In South Africa, for example, GM crops have
been planted without prior public consultation
or involvement in decision making and without
environmental studies on their impact.
Even if GM research takes place in the public
sector it may not address the needs of poor
farmers because most genes and processes
are now patented by corporations. In
partnerships between public research
organisations and corporations, control and
decision making tends to remain firmly in the
hands of corporations who acknowledge that
their goal is to create new markets and
improve their public image.
If poorer people were more involved in setting
agricultural research agendas, they would
probably opt not for GM crops, but for other
agricultural solutions.
Conclusion
The widespread adoption of GM crops seems
likely to exacerbate the underlying causes of
food insecurity, leading to more hungry
people, not fewer.

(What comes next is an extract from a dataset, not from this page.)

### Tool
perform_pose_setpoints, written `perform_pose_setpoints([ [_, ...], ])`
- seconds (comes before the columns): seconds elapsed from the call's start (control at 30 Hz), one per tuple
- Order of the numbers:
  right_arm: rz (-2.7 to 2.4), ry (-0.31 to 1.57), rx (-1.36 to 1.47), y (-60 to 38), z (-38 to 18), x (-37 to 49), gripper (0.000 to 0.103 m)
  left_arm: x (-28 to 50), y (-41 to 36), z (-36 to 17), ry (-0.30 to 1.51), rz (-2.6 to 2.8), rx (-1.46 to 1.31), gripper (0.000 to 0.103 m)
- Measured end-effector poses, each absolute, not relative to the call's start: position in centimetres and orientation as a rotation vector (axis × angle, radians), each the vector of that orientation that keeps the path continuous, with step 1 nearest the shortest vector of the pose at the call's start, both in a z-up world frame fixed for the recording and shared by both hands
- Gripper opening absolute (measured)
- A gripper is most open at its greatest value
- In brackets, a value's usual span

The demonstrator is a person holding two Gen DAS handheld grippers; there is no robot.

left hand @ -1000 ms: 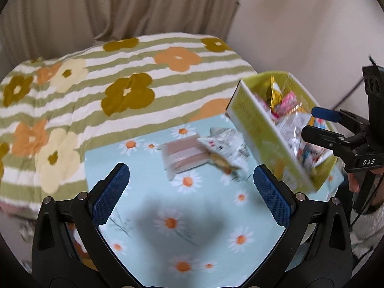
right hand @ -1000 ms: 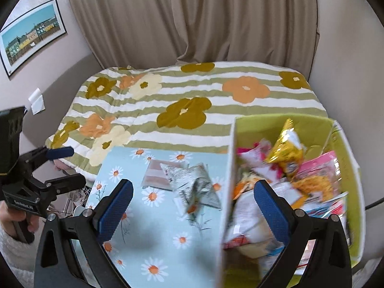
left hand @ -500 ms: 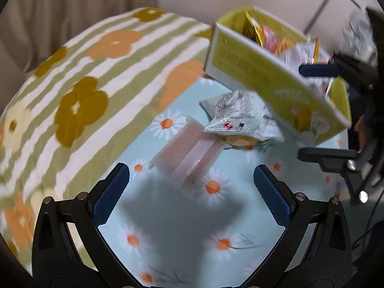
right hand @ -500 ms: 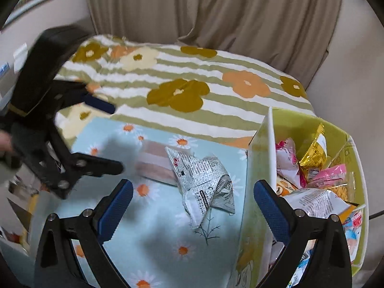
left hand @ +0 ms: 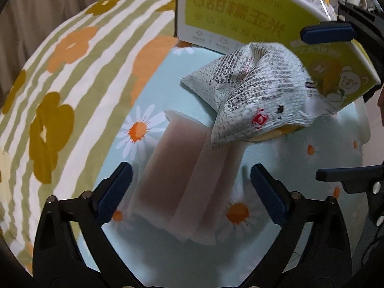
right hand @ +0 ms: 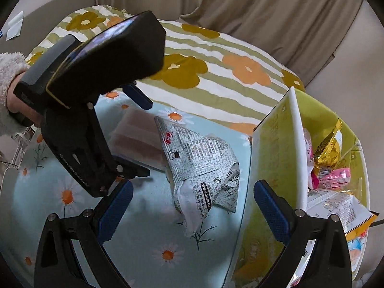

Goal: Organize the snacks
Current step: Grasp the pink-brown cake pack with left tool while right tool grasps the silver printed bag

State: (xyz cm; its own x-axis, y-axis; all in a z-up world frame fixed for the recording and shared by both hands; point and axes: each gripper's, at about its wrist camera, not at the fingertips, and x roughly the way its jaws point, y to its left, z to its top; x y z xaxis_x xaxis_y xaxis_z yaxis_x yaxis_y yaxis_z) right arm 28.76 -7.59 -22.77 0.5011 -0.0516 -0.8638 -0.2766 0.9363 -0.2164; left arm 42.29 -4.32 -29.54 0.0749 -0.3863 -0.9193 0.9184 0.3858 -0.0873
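Note:
A pale pink wrapped snack pack [left hand: 187,180] lies flat on the daisy-print cloth [left hand: 300,172]. A crumpled silver printed snack bag [left hand: 254,96] overlaps its far end. My left gripper [left hand: 192,192] is open, its fingers either side of the pink pack's near half. In the right wrist view the left gripper [right hand: 139,136] straddles the pink pack [right hand: 136,136]. My right gripper [right hand: 192,211] is open and empty above the silver bag [right hand: 201,168]. The yellow-green box [right hand: 271,158] full of snack packets [right hand: 331,168] stands right of the bag.
The cloth lies on a bed with a green-striped flowered cover [right hand: 216,72]. The box's printed side [left hand: 240,16] rises just behind the silver bag. Curtains [right hand: 264,7] hang behind the bed.
My left gripper has moved down and forward until its fingers straddle the pink pack. My right gripper has dropped closer to the silver bag. Both stay open.

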Motion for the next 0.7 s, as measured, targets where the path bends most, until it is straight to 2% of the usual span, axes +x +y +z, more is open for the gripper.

To have a lasting impact on
poverty, ActionAid believes policy makers
must address the real constraints facing poor
communities - lack of access to land, credit,
resources and markets – instead of focusing
on risky technologies that have no track
record in addressing hunger.
Recommendations
- Donors and governments should address
the wider causes of food insecurity –
land, credit, agricultural training and
infrastructure – before putting resources
into GM crops.
- They should introduce a moratorium on the
further commercialisation of GM crops until
more research has been carried out into
the socio-economic, environmental and
biodiversity impacts of GM crops,
particularly in developing countries.
- Poorer farmers and communities should be
enabled to participate more in national GM
debates and policymaking.
- Genetic resources for food and agriculture
should be exempt from intellectual property
requirements.
- Farmers’ rights to save and exchange seeds
should be recognised under the intellectual
property rules of the World Trade
Organisation and should be protected in
developing country intellectual property
rights legislation.
- Governments should introduce competition
rules to prevent private sector monopolies
and effective institutions to enforce them.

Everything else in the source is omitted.